* [What this task involves]:
Transcribe the entire listing exactly as it appears.
____
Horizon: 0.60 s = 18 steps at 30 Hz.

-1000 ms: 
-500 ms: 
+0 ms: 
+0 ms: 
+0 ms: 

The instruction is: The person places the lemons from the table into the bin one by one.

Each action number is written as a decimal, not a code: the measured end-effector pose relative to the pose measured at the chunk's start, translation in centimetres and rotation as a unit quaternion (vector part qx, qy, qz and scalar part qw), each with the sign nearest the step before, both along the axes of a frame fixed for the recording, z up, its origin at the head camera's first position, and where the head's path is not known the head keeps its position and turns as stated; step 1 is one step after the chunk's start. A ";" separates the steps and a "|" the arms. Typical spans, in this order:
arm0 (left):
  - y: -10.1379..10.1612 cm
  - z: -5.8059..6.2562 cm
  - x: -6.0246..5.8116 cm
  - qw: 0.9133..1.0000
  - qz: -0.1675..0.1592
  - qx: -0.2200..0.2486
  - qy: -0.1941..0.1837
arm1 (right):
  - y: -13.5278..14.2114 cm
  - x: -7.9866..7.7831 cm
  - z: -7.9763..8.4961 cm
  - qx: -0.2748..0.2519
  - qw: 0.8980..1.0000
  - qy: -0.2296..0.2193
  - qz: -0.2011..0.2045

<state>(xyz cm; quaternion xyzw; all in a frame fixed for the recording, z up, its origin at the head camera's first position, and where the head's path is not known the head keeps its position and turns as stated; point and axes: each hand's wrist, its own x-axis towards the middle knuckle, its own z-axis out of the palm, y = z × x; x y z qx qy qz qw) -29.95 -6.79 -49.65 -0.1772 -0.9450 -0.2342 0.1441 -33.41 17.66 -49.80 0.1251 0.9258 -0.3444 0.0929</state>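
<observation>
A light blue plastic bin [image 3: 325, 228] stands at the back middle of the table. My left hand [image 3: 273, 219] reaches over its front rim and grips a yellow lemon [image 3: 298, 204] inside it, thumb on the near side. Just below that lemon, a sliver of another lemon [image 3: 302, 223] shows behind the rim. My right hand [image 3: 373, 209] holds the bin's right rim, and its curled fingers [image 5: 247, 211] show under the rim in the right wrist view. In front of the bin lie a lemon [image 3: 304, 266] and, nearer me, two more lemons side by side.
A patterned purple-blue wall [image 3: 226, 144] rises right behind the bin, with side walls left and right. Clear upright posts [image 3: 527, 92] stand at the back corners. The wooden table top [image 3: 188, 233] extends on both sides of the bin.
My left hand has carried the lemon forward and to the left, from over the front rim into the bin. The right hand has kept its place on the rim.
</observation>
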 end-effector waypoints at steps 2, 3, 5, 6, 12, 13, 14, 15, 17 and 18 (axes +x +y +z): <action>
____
* [Solution for this exercise]:
Horizon: 0.60 s = 18 steps at 30 Hz.

-1000 ms: 
-500 ms: 
+0 ms: 
+0 ms: 
+0 ms: 

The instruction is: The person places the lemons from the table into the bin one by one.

Each action number is written as a decimal, not a code: the measured end-effector pose relative to the pose measured at the chunk's start, translation in centimetres and rotation as a unit quaternion (vector part qx, qy, qz and scalar part qw), each with the sign nearest the step before, both along the axes of a frame fixed for the recording, z up, its origin at the head camera's first position, and where the head's path is not known the head keeps its position and turns as stated; step 1 is one step after the chunk's start. A ";" separates the steps and a "|" the arms. Typical spans, in this order:
arm0 (left):
  - y: -10.1379..10.1612 cm
  - z: -5.8059..6.2562 cm
  - x: -6.0246..5.8116 cm
  - qw: 0.9133..1.0000
  - qz: -0.1675..0.1592
  - qx: -0.2200..0.2486
  - qy: -0.1941..0.1837
arm1 (right):
  - y: -13.5278..14.2114 cm
  - x: -7.9866..7.7831 cm
  - z: -7.9763..8.4961 cm
  - qx: -0.2748..0.2519
  - qw: 0.8980..1.0000
  - qy: -0.2296..0.2193
  - qz: -0.2011..0.2045

<state>(xyz cm; quaternion xyzw; all in a frame fixed for the recording, z up, its origin at the head camera's first position, and where the head's path is not known the head keeps its position and turns as stated; point and axes: each hand's wrist, its own x-axis towards the middle knuckle, its own z-axis out of the palm, y = z × x; x y z qx qy qz qw) -29.95 -6.79 -49.65 -0.1772 -0.9450 -0.2342 0.1441 -33.41 17.66 -49.80 0.1251 0.9258 -0.3444 0.0929</state>
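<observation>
A light blue plastic bin [image 3: 325, 228] stands at the back middle of the table. My left hand [image 3: 273, 219] reaches over its front rim and grips a yellow lemon [image 3: 298, 204] inside it, thumb on the near side. Just below that lemon, a sliver of another lemon [image 3: 302, 223] shows behind the rim. My right hand [image 3: 373, 209] holds the bin's right rim, and its curled fingers [image 5: 247, 211] show under the rim in the right wrist view. In front of the bin lie a lemon [image 3: 304, 266] and, nearer me, two more lemons side by side.
A patterned purple-blue wall [image 3: 226, 144] rises right behind the bin, with side walls left and right. Clear upright posts [image 3: 527, 92] stand at the back corners. The wooden table top [image 3: 188, 233] extends on both sides of the bin.
My left hand has carried the lemon forward and to the left, from over the front rim into the bin. The right hand has kept its place on the rim.
</observation>
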 end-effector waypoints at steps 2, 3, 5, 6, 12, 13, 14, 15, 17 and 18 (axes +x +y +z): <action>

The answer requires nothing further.